One strategy the company employed was to focus heavily on the technology's uses in virtual-reality applications, a hot sector of the technology industry in 2014. (Facebook bought Oculus that year for $2 billion.)
Eventually, Leap Motion narrowed in on augmented reality, a trendy technology that displays advanced computer graphics and information from the internet interspersed in the real word.
And in 2017, it raised what The Wall Street Journal reported was a $50 million round of funding led by clients advised by JPMorgan Asset Management.
But Leap Motion never received the entire $50 million, a person familiar with the matter said. Instead, the deal was a $25 million infusion of cash, with an additional $25 million based on performance goals, the person said. Representatives for JPMorgan Asset Management and Leap Motion declined to comment.
Then, earlier this year, Leap Motion launched an augmented-reality headset design, called North Star, which uses Leap Motion's hand-tracking technology and displays advanced computer graphics inside the headset's lenses.
It was a smart fit — Leap Motion's hand-tracking technology makes sense as one of the ways that people can control AR and VR goggles. On the surface, the North Star developer's kit competes with Magic Leap One and Microsoft HoloLens. But the headset has never been manufactured in volume, and it needs to be connected by a cable to a desktop PC.
Earlier this year, it became clear that Leap Motion would not hit the goals needed to unlock the second part of that funding, multiple people familiar with the matter said. Scores of employees have left the startup, which is now looking to cut costs.
Recently, Leap Motion moved out of its San Francisco office in a bid to cut costs, Business Insider reported last week.
"Leap Motion has moved its main technology hub from SoMa to the Financial District. Most of our team, however, is remote," a Leap Motion representative told Business Insider in an email last week.

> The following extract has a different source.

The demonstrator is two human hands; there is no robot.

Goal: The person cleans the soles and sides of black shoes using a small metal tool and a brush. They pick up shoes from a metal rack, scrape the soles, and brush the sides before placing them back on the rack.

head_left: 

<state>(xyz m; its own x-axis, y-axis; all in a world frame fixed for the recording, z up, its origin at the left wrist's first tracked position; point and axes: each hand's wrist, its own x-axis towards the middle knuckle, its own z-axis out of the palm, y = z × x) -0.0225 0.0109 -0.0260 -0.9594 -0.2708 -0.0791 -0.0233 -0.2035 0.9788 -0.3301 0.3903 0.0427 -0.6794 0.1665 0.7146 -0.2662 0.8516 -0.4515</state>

It's unclear whether Apple is still interested in the company, but Leap Motion has taken meetings with other so-called strategic companies to explore the possibility of a deal, according to people familiar with the startup. It's unclear whether talks with potential acquirers are ongoing. Leap Motion is also exploring uses for its technology with defense contractors.
The core underlying technology could be valuable. Leap Motion has more than 100 patents and applications in its name, according to Sqoop, and its hardware is still used in many prototypes from startups seeking to build goggles or other hardware that needs gesture support.
It increasingly looks as if Leap Motion's technology might end up being bought as a hidden gem for a company looking to add its hand-tracking technology to future smart-glasses products — but only if it can get the founders on board with the deal.